_Task prompt_
Where the data below begins, start duplicating lines exactly, and finish with the line containing "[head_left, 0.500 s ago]"; add nothing else. Leave the pictures out.

_ _ _ _ _ _ _

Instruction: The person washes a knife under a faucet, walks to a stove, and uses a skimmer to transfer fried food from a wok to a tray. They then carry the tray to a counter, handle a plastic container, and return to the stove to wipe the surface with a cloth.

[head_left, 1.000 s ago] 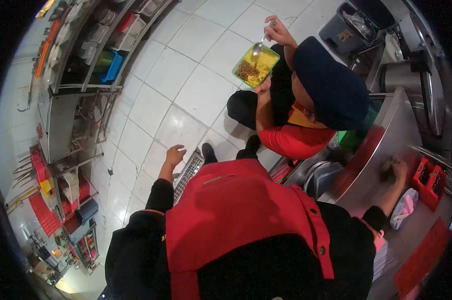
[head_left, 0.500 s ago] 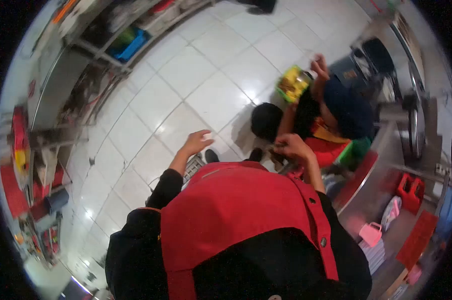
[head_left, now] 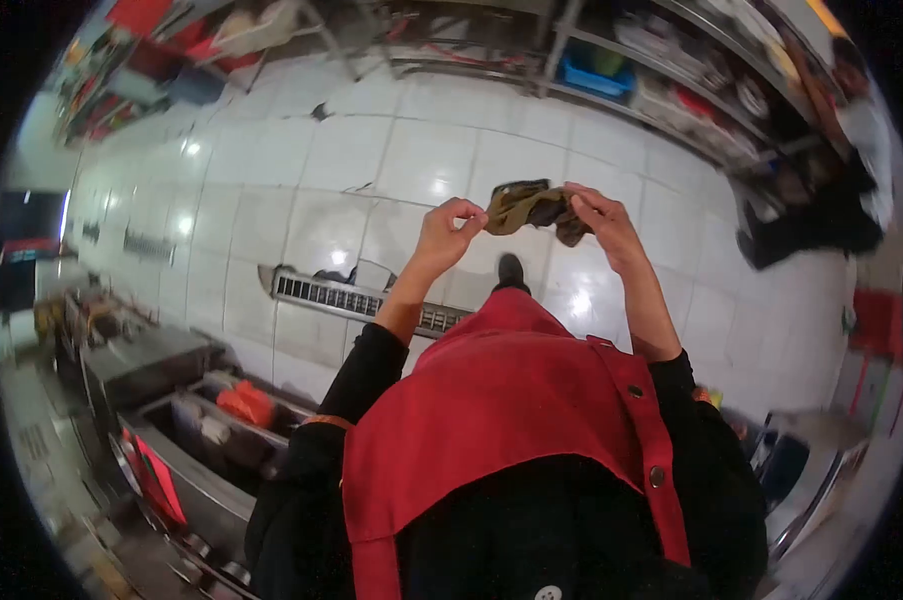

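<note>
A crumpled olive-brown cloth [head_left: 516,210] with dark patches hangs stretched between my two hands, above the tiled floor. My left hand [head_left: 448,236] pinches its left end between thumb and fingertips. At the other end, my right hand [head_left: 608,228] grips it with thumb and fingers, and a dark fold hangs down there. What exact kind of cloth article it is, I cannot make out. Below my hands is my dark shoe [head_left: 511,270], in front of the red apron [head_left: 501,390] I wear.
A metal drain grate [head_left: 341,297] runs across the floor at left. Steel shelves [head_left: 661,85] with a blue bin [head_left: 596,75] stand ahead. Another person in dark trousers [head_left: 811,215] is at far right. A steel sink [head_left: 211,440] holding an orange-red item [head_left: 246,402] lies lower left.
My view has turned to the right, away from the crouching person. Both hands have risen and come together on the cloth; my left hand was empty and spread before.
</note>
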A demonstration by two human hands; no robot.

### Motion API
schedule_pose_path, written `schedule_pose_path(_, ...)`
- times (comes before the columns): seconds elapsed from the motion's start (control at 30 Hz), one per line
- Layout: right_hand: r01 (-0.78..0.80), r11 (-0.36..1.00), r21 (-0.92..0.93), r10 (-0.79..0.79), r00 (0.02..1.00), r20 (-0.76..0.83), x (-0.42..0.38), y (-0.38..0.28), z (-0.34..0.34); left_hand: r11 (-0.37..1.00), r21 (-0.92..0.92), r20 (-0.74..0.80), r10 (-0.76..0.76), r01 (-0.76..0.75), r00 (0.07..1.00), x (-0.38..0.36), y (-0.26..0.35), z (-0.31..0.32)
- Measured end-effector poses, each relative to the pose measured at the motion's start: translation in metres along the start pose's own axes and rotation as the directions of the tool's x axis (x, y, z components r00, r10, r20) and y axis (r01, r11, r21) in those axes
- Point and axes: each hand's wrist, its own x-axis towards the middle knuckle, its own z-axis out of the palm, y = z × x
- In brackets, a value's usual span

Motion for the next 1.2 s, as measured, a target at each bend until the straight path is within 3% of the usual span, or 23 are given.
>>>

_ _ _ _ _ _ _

_Response to this task_
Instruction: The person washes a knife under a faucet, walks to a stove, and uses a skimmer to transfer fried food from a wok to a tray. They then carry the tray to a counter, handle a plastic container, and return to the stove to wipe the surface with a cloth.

[head_left, 1.000 s ago] 
[head_left, 0.500 s ago] 

Output is finished, and nothing else is required.